» THE PROBLEM: Return precisely the opening lines of the listing below, ending with the line that contains "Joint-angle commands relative".

%%

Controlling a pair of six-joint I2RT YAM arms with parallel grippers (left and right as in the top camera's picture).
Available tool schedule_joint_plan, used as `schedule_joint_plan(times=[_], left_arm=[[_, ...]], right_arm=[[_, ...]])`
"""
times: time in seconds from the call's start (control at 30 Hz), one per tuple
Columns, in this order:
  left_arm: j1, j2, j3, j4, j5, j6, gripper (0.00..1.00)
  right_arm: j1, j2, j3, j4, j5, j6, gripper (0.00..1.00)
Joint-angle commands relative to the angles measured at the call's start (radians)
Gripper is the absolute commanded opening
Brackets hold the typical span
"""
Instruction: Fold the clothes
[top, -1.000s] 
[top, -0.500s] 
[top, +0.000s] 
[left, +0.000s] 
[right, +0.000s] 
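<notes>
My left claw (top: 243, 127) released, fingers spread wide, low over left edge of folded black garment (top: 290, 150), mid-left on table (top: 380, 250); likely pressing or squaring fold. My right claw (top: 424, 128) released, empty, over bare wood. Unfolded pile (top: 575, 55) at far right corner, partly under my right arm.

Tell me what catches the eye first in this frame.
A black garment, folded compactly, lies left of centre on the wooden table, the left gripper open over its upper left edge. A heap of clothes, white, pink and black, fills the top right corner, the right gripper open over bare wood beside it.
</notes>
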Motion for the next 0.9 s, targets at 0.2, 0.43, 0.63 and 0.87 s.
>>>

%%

» RESPONSE AREA:
Controlling a pair of six-joint I2RT YAM arms with parallel grippers (left and right as in the top camera's picture).
Available tool schedule_joint_plan, used as `schedule_joint_plan(times=[_], left_arm=[[_, ...]], right_arm=[[_, ...]])`
"""
times: time in seconds from the call's start (control at 30 Hz), one per tuple
Columns, in this order:
  left_arm: j1, j2, j3, j4, j5, j6, gripper (0.00..1.00)
  right_arm: j1, j2, j3, j4, j5, j6, gripper (0.00..1.00)
Joint-angle commands relative to the angles measured at the call's start (radians)

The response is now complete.